• [TASK DIRECTIONS] Please give back word for word the lines of the material below between the line containing "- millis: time" and the line containing "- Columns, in", inclusive.

• [DATASET EXTRACT]
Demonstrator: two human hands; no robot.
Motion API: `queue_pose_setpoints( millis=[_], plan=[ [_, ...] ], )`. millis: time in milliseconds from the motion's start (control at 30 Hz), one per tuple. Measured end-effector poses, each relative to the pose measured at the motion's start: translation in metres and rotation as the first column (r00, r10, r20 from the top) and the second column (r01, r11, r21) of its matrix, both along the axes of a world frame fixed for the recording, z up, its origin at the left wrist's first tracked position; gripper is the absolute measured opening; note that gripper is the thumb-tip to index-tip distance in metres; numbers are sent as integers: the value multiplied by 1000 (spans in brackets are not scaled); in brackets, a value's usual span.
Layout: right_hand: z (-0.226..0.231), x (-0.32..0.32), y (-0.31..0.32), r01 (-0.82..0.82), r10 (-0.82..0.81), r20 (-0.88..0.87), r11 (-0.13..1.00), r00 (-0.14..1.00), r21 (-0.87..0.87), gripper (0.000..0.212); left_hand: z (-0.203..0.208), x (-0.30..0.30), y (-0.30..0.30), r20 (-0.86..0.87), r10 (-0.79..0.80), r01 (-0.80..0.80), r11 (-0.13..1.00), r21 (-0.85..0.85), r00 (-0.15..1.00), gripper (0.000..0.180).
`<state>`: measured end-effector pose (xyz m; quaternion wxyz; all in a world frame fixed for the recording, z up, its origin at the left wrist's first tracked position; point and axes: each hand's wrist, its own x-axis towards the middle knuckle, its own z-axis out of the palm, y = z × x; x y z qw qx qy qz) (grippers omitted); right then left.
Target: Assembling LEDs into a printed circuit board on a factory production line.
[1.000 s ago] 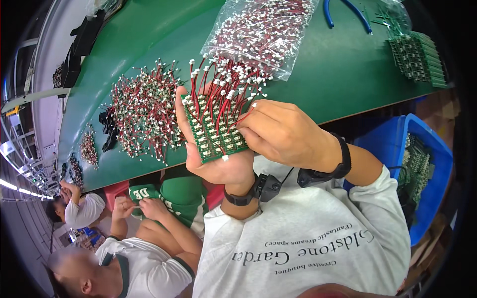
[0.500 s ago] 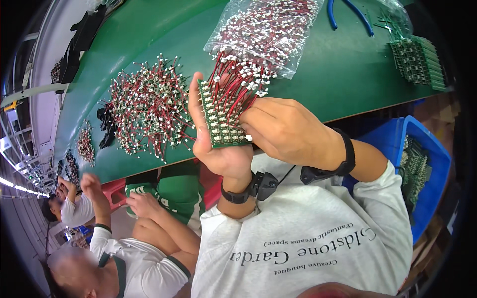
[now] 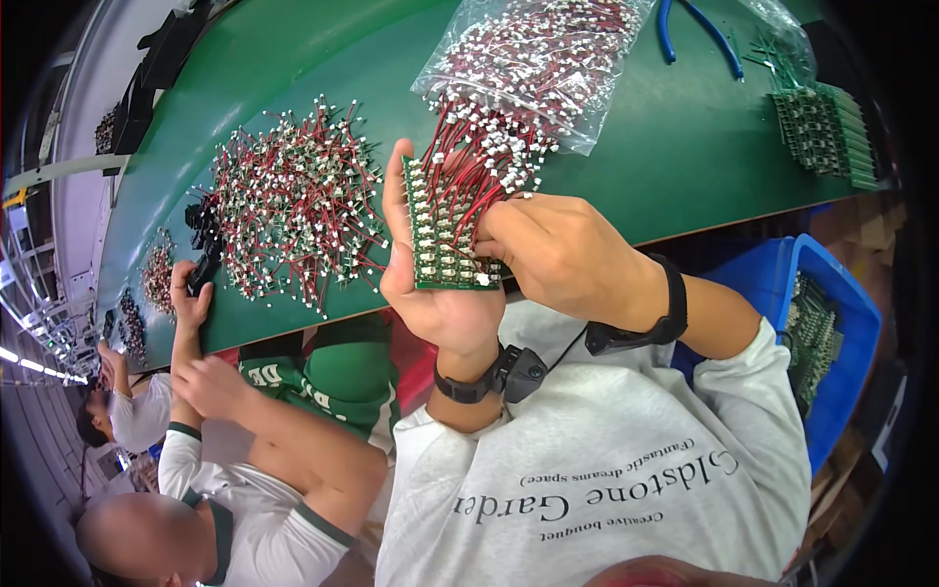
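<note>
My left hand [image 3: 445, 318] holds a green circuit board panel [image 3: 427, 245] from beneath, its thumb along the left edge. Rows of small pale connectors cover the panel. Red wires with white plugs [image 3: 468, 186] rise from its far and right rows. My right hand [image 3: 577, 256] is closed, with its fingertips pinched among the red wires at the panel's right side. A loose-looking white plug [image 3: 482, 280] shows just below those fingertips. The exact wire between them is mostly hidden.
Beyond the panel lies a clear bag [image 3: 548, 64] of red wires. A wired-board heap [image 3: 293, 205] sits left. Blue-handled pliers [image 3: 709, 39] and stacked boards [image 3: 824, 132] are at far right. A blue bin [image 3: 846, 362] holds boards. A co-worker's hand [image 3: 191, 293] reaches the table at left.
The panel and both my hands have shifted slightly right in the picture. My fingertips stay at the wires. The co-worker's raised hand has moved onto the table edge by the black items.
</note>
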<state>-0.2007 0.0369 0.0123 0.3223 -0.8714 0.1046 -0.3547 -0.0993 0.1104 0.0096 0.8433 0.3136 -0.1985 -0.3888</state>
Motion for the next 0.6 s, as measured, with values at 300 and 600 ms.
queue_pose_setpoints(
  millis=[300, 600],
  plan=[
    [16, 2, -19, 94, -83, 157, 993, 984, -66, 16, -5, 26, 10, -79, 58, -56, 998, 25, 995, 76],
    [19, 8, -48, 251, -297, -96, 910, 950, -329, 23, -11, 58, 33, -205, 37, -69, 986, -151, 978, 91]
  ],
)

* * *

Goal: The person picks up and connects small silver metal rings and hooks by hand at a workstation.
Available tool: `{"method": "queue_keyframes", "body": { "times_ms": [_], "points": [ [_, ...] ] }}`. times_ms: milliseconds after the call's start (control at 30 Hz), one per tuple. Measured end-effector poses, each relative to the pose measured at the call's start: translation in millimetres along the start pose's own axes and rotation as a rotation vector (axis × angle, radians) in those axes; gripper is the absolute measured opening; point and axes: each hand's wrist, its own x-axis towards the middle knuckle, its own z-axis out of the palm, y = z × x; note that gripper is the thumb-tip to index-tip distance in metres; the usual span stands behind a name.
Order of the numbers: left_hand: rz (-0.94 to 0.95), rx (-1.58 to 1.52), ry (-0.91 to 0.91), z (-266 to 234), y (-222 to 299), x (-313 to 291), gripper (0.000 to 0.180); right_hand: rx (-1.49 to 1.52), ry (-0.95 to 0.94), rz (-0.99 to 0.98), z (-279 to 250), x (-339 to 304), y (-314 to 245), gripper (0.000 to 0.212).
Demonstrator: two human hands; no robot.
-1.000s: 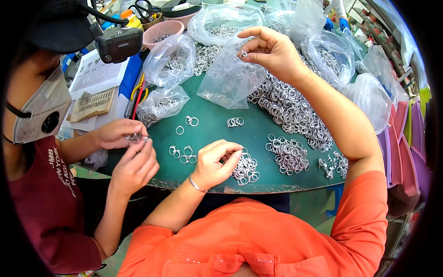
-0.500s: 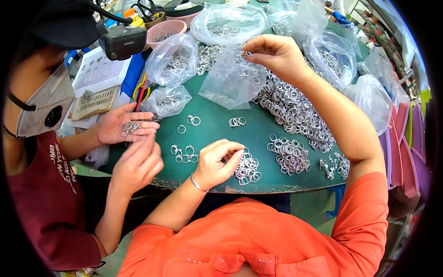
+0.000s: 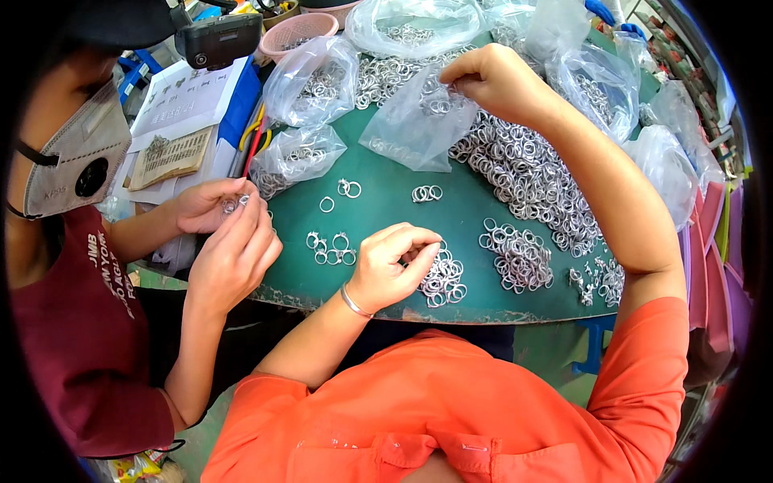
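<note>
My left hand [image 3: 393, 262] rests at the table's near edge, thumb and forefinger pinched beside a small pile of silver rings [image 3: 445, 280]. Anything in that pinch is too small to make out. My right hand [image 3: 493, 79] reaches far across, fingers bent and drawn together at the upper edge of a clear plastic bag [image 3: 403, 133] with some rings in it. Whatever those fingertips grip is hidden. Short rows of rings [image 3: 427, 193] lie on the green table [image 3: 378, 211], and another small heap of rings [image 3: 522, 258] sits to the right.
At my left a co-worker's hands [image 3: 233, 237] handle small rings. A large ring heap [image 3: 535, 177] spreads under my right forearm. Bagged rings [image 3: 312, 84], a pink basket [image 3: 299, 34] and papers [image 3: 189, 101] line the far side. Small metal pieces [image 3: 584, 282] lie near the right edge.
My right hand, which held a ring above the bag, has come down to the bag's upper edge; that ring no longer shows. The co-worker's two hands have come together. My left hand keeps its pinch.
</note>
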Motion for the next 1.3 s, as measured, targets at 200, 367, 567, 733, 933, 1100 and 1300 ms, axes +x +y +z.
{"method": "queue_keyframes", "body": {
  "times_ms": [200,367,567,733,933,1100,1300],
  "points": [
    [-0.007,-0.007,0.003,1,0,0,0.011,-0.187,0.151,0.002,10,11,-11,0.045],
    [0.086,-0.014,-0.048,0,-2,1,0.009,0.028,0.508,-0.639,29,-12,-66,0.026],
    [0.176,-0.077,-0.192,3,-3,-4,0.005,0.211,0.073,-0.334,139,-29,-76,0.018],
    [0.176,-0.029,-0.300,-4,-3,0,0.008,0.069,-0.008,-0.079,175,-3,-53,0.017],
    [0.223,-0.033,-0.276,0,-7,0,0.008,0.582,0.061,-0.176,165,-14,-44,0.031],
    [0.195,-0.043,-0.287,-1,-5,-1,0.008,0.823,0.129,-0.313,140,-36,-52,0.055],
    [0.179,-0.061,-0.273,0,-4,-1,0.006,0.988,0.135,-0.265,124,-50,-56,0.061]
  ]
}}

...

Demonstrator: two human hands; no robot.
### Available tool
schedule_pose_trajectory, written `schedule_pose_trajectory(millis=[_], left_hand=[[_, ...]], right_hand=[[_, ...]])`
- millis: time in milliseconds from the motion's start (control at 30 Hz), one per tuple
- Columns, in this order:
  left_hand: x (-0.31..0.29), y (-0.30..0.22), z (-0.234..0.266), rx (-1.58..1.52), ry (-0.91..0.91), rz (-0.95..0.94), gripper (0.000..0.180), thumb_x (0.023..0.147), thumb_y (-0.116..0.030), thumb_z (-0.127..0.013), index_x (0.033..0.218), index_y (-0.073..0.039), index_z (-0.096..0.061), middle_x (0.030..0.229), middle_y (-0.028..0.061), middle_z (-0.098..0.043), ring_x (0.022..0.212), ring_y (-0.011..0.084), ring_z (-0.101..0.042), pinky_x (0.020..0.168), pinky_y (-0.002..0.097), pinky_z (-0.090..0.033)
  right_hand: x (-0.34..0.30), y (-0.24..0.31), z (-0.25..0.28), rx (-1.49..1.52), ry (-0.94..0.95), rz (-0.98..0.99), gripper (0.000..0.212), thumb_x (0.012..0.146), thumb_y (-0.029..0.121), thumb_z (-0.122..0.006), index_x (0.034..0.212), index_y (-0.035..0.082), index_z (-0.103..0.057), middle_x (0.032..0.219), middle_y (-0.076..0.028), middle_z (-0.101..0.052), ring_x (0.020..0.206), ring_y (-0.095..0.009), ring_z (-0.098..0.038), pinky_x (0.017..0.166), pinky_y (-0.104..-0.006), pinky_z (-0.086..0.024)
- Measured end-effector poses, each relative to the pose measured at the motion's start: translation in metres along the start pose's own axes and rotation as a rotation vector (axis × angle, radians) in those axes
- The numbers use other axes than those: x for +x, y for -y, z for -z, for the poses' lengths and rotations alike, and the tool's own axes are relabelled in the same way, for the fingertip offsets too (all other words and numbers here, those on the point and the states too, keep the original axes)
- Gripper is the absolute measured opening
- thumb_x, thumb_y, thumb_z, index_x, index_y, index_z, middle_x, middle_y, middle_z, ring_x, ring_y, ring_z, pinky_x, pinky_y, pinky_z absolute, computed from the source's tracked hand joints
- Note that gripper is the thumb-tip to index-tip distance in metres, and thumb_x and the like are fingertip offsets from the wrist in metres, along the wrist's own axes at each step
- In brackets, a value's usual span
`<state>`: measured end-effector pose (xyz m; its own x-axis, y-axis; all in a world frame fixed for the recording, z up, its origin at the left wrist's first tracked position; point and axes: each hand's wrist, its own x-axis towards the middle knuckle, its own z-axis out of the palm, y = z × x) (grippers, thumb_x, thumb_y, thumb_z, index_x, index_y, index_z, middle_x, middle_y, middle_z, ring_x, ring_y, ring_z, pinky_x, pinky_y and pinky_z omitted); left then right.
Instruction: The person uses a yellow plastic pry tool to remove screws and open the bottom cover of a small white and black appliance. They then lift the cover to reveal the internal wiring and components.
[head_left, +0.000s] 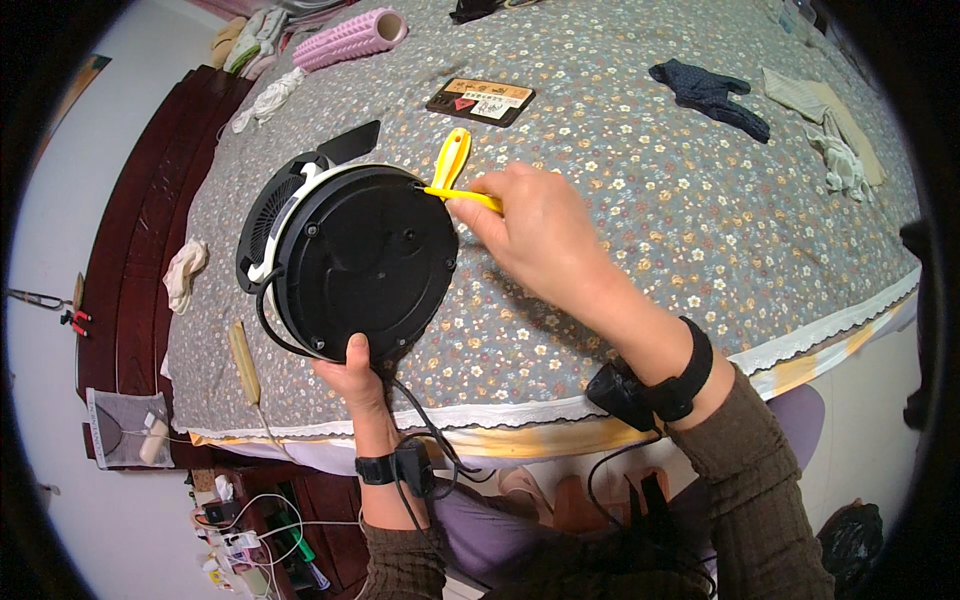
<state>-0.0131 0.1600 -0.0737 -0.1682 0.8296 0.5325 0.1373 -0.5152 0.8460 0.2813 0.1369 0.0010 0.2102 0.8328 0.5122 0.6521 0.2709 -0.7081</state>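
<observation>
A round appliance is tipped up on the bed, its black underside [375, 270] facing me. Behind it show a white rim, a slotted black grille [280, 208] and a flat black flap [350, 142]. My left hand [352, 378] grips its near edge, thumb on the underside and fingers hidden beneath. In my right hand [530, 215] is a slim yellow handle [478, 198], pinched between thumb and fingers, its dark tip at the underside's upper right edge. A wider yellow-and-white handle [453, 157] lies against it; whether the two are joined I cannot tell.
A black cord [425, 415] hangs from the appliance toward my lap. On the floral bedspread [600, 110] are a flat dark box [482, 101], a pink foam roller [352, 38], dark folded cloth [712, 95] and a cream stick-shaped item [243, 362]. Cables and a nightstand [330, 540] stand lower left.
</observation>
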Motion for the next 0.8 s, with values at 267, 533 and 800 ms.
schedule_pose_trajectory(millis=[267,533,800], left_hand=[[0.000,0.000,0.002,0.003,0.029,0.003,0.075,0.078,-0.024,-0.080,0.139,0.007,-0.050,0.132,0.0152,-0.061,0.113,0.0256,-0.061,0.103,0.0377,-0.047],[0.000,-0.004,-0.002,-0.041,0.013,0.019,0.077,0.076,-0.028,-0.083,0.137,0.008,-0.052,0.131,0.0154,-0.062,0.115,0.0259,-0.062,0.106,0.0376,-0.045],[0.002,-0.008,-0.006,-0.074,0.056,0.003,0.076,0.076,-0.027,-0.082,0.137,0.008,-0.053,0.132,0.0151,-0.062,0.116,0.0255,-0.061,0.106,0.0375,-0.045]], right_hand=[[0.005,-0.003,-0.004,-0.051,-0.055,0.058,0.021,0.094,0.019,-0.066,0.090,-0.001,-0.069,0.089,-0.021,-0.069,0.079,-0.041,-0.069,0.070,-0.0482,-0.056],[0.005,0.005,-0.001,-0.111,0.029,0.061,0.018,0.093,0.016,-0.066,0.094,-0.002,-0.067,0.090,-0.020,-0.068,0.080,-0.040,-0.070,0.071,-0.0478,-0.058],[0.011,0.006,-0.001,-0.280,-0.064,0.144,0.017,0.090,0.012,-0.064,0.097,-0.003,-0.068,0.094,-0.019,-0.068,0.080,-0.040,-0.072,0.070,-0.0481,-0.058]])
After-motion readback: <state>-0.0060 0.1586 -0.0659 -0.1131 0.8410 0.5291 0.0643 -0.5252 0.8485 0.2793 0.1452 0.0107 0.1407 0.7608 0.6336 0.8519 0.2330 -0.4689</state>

• [ANSWER FOR THE TASK]
- millis: time in milliseconds from the motion's start (control at 30 Hz), one per tuple
- Columns, in this order:

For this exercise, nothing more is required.